# Benchmarking the latest version of subwiz

Version 1.0.1 of subwiz has been newly released and incorporates the following changes:

⊕ **New model weights**  
The model has been retrained on a dataset 5x larger than before. It now uses the entire apex domain, including the TLD, during prediction for improved accuracy.

⊕ **Recursive resolution**  
A recursive process is now used, where subdomains found at each iteration are automatically fed into the next.

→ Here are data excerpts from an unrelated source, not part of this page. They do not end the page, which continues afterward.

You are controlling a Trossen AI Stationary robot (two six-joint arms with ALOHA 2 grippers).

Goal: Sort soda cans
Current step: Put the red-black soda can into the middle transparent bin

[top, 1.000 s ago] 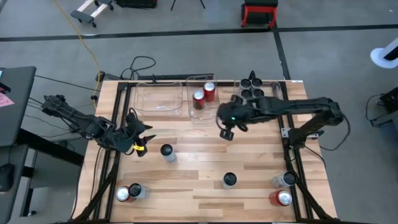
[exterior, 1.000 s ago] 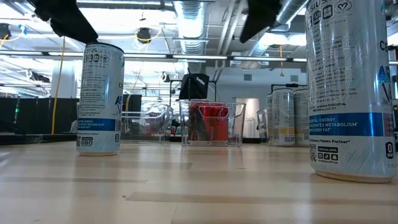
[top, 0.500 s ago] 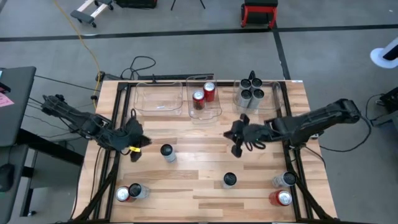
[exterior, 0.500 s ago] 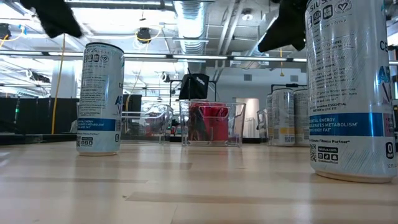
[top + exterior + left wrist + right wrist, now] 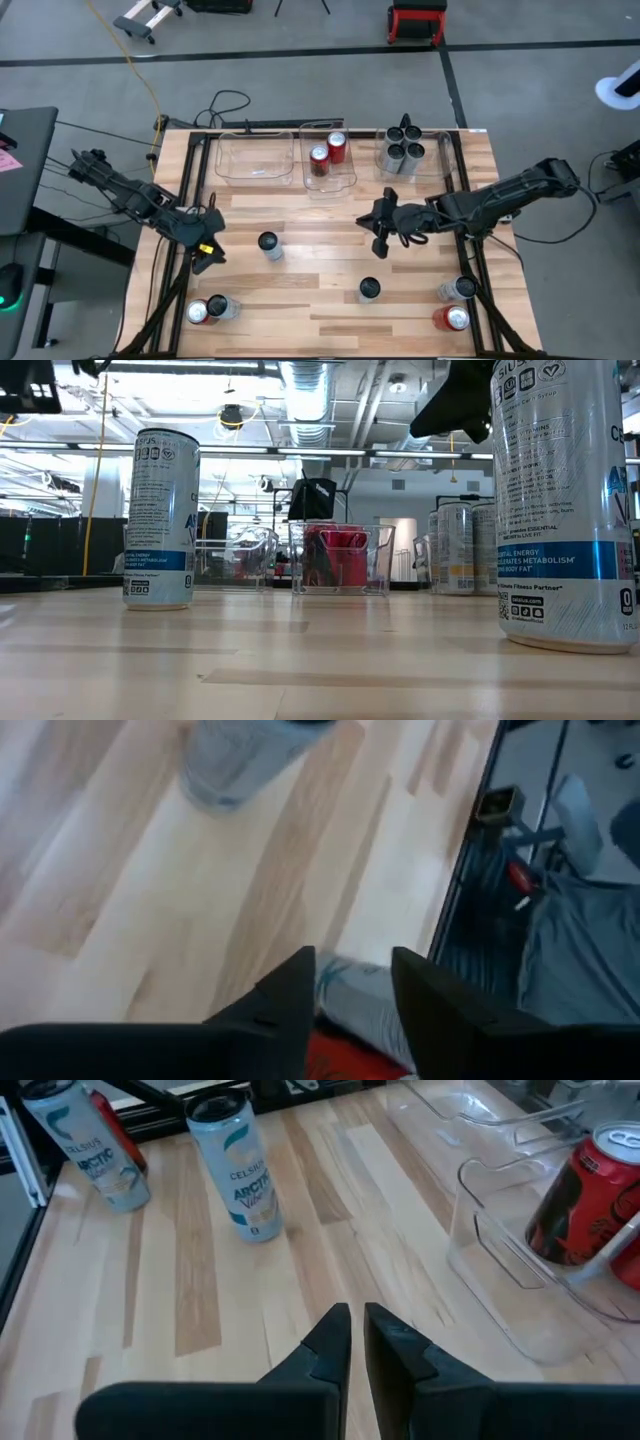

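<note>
The left gripper hung over the table's left edge, its fingers a little apart and empty, just above a red can and a silver can standing together at the near left corner. Right of it stood a lone silver can. At the far side, an empty clear bin sat beside a middle bin with two red cans, then a right bin with four dark-topped cans. The right gripper hovered mid-table, fingers nearly together, holding nothing. Nearer stood another silver can, and at the near right corner a silver one with a red one.
</note>
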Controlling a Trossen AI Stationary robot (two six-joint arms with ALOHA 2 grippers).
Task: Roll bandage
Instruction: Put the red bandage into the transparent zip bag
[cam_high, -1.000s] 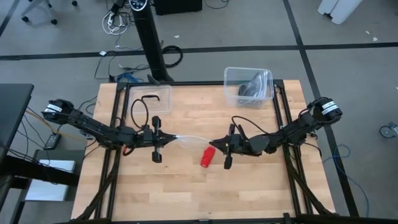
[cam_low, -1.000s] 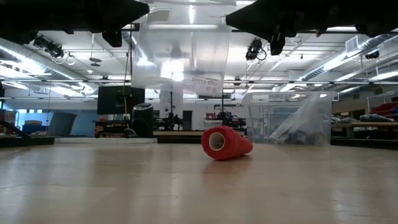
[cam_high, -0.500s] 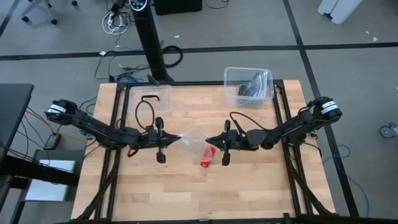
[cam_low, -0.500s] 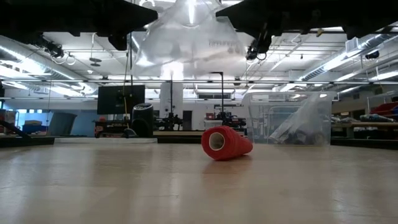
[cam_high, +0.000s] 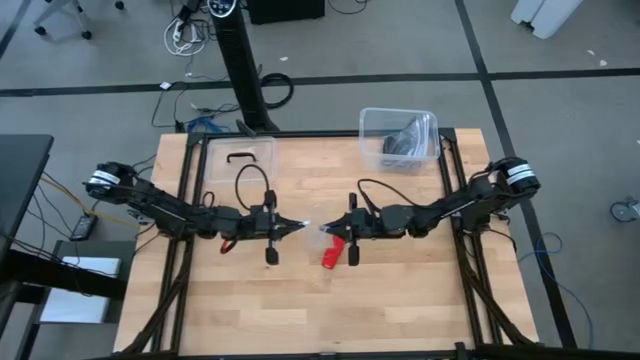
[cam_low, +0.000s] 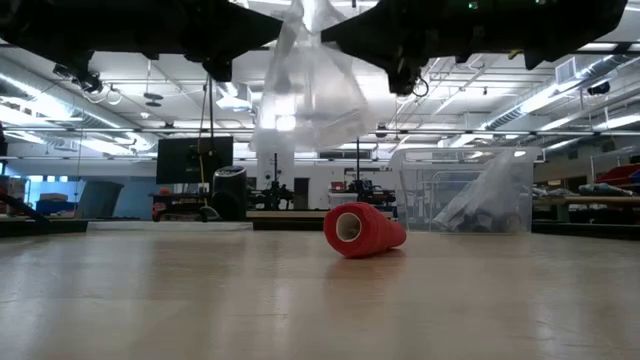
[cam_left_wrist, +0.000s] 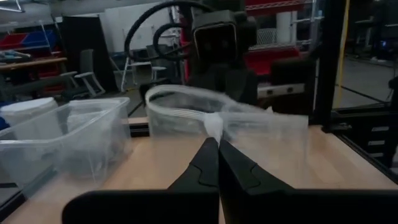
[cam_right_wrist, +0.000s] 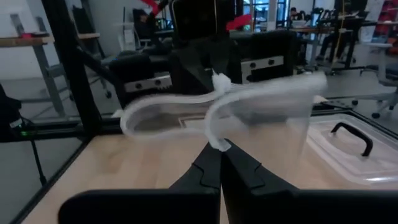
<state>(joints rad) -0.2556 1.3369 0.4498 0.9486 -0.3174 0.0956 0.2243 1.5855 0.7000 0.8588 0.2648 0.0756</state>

This continues until no new subdomains are discovered or a user-specified maximum recursion depth (max-recursion) is reached, enabling much deeper and more exhaustive enumeration.

⊕ **Multi-apex support**  
Inference can now be performed with multiple apex domains simultaneously using the `--multi-apex` flag.

⊕ **Quality of life improvements**  
New silent (`-s`) and quiet (`-q`) flags reduce verbosity for less cluttered output.


We start by defining some utility functions and install both versions of subwiz for the benchmark:

## Utils

In [None]:
import os
import sys
import importlib
import subprocess
import random
import asyncio

import aiodns
import nest_asyncio
from rich.console import Console
from rich.table import Table

# Allow nested event loops for Jupyter
nest_asyncio.apply()

console = Console()

def install_subwiz_dependencies(repo_dir: str):
    """Installs the dependencies from the requirements.txt file in the given repository directory."""
    import subprocess
    import sys

    # Install dependencies from repo_dir/requirements.txt
    subprocess.check_call([sys.executable, "-m", "pip", "install", "-r", os.path.join(repo_dir, "requirements.txt")])

def print_statistics(statisitcs: dict):
    """Prints a summary of the benchmark results."""
    # Compute average statistics
    total_apex = len(statisitcs)
    n_subfinder_subs = sum(stats["subfinder"] for stats in statisitcs.values())
    n_subfinder_plus_v1_subs = sum(stats["subfinder_plus_v1"] for stats in statisitcs.values())
    n_subfinder_plus_v2_subs = sum(stats["subfinder_plus_v2"] for stats in statisitcs.values())
    n_subfinder_plus_v2_maxrec_subs = sum(stats["subfinder_plus_v2_maxrec"] for stats in statisitcs.values())
    
    avg_subfinder_subs = n_subfinder_subs / total_apex
    avg_subfinder_plus_v1_subs = (n_subfinder_subs + n_subfinder_plus_v1_subs) / total_apex
    avg_subfinder_plus_v2_subs = (n_subfinder_subs + n_subfinder_plus_v2_subs) / total_apex
    avg_subfinder_plus_v2_maxrec_subs = (n_subfinder_subs + n_subfinder_plus_v2_maxrec_subs) / total_apex

    inc_subfinder_plus_v1 = 100 * (avg_subfinder_plus_v1_subs / avg_subfinder_subs - 1)
    inc_subfinder_plus_v2 = 100 * (avg_subfinder_plus_v2_subs / avg_subfinder_subs - 1)
    inc_subfinder_plus_v2_maxrec = 100 * (avg_subfinder_plus_v2_maxrec_subs / avg_subfinder_subs - 1)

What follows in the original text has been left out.